Chapter 5’s topic is the prudential supervision of individual banks. By design, Congress left the safety and soundness standard that underpins prudential regulation undefined, providing only the bare outlines of agencies’ authority in the Banking Act of 1933. The agencies fill in the interstices through rulemaking, guidance, examinations, and enforcement actions in varying degrees of prescriptive detail. Bank examinations, an intensive, ongoing process focused on business fundamentals and management, are the agencies’ key means of staying on top of rapidly changing conditions in banks that can quickly threaten a firm’s solvency and expose taxpayers to loss.
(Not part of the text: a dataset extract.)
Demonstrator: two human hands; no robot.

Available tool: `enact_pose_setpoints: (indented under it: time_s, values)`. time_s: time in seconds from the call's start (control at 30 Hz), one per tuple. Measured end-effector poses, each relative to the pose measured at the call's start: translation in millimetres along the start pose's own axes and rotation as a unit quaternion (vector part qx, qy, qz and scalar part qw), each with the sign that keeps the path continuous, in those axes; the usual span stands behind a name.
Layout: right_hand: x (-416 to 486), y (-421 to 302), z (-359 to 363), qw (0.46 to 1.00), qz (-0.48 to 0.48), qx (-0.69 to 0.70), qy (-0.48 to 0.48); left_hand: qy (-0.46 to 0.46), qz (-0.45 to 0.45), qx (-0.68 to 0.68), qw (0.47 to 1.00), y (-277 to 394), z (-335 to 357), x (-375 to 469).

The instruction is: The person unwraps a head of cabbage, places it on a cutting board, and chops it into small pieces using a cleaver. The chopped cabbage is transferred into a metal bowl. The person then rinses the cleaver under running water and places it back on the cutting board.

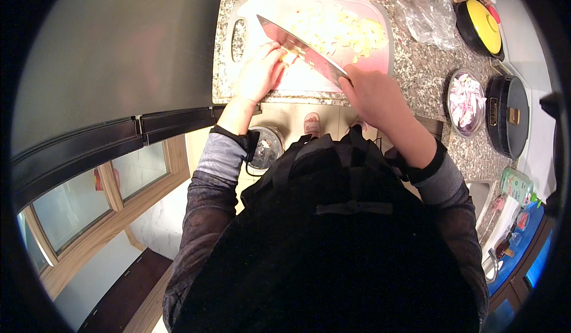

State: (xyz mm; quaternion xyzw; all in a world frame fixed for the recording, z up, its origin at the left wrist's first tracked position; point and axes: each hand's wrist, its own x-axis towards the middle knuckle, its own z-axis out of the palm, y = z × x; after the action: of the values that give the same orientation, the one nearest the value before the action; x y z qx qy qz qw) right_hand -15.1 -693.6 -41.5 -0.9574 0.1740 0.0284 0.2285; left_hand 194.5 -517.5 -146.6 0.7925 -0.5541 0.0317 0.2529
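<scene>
A pale cutting board [250, 9] with a grey rim and a handle slot lies on the speckled countertop. My right hand [372, 92] grips a kitchen knife [312, 54] by its handle, which the fingers hide. The broad blade slants across the board toward the far left. My left hand [261, 72] has its fingertips curled on a small pale-yellow food piece [290, 57], holding it against the board beside the blade. Beyond the knife spreads a heap of finely chopped pale-yellow food [341, 29]; glare hides its exact kind.
Clear plastic bags [426, 14] lie right of the board, near a black pot with a yellow lid [484, 25]. A bowl of sliced onion [466, 98] stands beside a black round appliance [508, 116]. A dark refrigerator [116, 56] borders the left; a bin [265, 147] stands below.
</scene>
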Motion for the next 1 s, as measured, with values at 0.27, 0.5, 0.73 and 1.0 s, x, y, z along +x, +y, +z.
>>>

Regulators’ broad authority under the statute allows the government to intrude to an extraordinary degree into a bank’s operations, question the logic of its business strategy, and mandate changes in its system of corporate governance. The chapter describes the two key components of prudential supervision: the CAMELS bank rating system, which grades a bank’s financial health, and the Prompt Corrective Action program, which requires progressively harsher supervisory actions as a bank’s financial condition deteriorates. Despite the agencies’ broad discretion, banks can still gauge compliance risk and design effective internal governance systems to meet regulatory expectations. Examiners follow a transparent grid of predetermined trigger points for enforcement actions.